A Cost-Effective Breakthrough in Genome-Wide DNA Methylation Sequencing

DNA methylation is a highly studied epigenetic modification that regulates genome function and plays key roles in development and disease1. It is linked to a broad range of conditions, including inflammation, neurological disorders, and cancer. Some patterns of methylation are shared across cancer types, while others differ between subtypes – highlighting the value of studying DNA methylation to uncover novel biomarkers and gain insight into disease mechanisms, as well as drug mechanisms of action.

Due to its chemical stability, DNA methylation can be analyzed across a range of sample types, including fresh, frozen, and formalin-fixed paraffin-embedded (FFPE) tissues. Further, noninvasive approaches such as liquid biopsy are being increasingly used to measure methylation patterns, enabling new methods for diagnosis and patient monitoring. Emerging studies show that DNA methylation patterns in blood reflect disease-related changes in the brain, supporting their use as diagnostic biomarkers for neurodegenerative disorders2,3.

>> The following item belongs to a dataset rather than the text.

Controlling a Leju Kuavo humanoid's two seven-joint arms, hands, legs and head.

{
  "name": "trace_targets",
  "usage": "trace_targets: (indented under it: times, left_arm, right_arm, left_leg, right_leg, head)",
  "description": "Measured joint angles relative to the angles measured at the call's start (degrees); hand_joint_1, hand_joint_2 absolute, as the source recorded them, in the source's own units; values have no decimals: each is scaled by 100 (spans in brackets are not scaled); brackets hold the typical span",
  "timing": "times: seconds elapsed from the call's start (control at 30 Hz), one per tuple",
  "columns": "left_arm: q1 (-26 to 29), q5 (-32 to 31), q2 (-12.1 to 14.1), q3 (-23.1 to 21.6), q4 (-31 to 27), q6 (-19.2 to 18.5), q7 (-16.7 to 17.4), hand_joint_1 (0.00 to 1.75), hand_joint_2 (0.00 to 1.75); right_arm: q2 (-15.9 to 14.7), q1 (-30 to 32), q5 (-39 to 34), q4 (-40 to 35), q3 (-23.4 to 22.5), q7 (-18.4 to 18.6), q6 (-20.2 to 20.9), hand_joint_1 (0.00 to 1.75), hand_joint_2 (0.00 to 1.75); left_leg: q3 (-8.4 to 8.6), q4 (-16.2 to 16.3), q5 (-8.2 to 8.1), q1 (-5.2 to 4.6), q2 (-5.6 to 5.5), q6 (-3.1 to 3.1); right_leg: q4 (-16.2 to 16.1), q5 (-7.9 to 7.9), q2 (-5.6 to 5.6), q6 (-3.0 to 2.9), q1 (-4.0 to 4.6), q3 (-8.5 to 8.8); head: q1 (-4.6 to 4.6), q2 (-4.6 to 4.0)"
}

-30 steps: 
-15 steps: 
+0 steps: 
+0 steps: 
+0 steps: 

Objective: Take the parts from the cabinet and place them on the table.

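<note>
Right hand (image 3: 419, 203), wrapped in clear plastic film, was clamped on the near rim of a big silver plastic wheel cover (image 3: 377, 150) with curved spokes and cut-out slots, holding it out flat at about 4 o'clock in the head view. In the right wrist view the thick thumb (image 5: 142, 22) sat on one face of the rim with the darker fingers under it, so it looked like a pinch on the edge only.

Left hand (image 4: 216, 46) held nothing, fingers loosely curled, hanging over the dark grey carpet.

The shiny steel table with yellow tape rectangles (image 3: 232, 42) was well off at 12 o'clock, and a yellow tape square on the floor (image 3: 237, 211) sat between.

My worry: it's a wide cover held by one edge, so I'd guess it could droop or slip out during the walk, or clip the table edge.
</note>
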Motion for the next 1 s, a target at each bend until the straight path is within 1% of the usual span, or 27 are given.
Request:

DNA methylation is also emerging as a promising therapeutic target, with multiple DNA methyltransferase inhibitors already approved for clinical use. Although several assays exist for mapping DNA methylation, better tools are needed to make these analyses more accessible and cost-effective for drug developers and translational researchers.

Tradeoffs in DNA Methylation Mapping: Cost, Coverage, and Resolution

Choosing the right method for DNA methylation profiling requires balancing several competing factors – cost, genome coverage, and resolution (Table 1). Each assay comes with its own tradeoffs, which not only impact data quality but also the feasibility of certain research applications.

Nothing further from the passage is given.